Le progrès passe par le passé. Ah oui ? Toujours est-il que la France a décidé qu’elle était en retard – elle trouve ses modèles dans les années 80 outre-Manche et outre-Atlantique. Thatcher ou Reagan. Le « national-libéralisme » à la John Wayne. Ou plutôt Blair peut-être, et sa Cool Britannia, qui aura digéré Thatcher pour nous, et aura fait à la droite britannique ce que le nouveau président fait à la gauche en France : la laminer, en marchant sans complexe sur ses platebandes. Alors que l’Amérique s’apprête à redonner le pouvoir aux démocrates, que le Royaume-Uni est revenu de la « révolution » thatchérienne en ré-investissant dans les services publics (le « modèle » britannique, c’est tout de même plus de working poor que de chômeurs en France), la France « enfin réalise les réformes qu’on attendait depuis 20 ans », selon le point de vue de la presse anglo-saxonne. Mais pour nos collègues allemands, « la France ne se réformera jamais tant qu’elle demeure si indécrottablement autocratique ». Le changement en France vient toujours d’en-haut, et la vraie réforme serait une vie démocratique plus authentique. Pauvres Français, qui n’ont comme espace d’expression politique que la participation à 85% – ou la rue !  
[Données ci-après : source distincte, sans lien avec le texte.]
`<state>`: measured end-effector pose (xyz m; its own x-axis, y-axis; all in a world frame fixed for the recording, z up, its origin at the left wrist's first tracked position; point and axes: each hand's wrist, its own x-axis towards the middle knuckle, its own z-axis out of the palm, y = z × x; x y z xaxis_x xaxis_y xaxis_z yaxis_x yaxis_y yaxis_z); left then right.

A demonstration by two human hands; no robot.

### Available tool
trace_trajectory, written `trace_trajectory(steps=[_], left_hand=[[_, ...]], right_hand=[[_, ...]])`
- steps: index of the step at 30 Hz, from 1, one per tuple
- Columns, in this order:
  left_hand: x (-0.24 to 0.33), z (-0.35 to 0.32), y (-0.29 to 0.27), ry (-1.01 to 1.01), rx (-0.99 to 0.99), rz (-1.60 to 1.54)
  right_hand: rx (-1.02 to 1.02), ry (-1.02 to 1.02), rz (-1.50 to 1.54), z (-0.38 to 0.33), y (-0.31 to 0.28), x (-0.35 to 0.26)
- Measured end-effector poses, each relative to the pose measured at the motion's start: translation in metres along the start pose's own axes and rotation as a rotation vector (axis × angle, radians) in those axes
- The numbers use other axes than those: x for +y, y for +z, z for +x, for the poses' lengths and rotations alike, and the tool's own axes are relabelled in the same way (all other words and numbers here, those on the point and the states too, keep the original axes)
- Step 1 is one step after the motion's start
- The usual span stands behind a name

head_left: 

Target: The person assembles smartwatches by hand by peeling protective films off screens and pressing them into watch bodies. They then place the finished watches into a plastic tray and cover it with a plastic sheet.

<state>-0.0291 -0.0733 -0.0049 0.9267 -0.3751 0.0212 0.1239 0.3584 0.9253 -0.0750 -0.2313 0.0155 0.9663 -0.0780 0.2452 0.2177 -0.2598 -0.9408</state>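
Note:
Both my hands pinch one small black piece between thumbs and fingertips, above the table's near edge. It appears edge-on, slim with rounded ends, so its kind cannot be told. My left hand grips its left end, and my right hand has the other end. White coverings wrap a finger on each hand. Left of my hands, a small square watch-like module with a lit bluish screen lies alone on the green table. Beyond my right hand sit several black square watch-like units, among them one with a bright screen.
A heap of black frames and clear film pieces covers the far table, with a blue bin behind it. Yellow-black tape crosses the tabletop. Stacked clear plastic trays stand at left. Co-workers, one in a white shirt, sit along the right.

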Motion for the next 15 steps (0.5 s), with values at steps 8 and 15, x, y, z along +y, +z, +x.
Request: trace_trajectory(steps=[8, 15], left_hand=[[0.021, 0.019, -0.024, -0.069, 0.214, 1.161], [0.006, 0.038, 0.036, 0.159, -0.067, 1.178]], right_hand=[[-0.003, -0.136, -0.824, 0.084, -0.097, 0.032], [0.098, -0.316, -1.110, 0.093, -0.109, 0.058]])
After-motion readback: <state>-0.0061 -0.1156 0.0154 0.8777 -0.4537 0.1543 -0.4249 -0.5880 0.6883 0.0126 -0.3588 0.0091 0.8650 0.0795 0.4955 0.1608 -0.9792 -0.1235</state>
Comme dit Marcel Gauchet, la droite se matérialise : elle n’est plus la tradition, la religion, la morale ; et la gauche s’idéalise : il ne lui reste que des « valeurs » à défendre ; la réforme en profondeur de la société devient pour elle une vague idée nostalgique après son acceptation inavouable de l’économie de marché. Mais si la droite « se matérialise », c’est avant tout parce qu’elle est aujourd’hui la force politique en marche POUR DE VRAI. Regardons donc notre pays en face ! Ce sera toujours le meilleur moyen d’agir.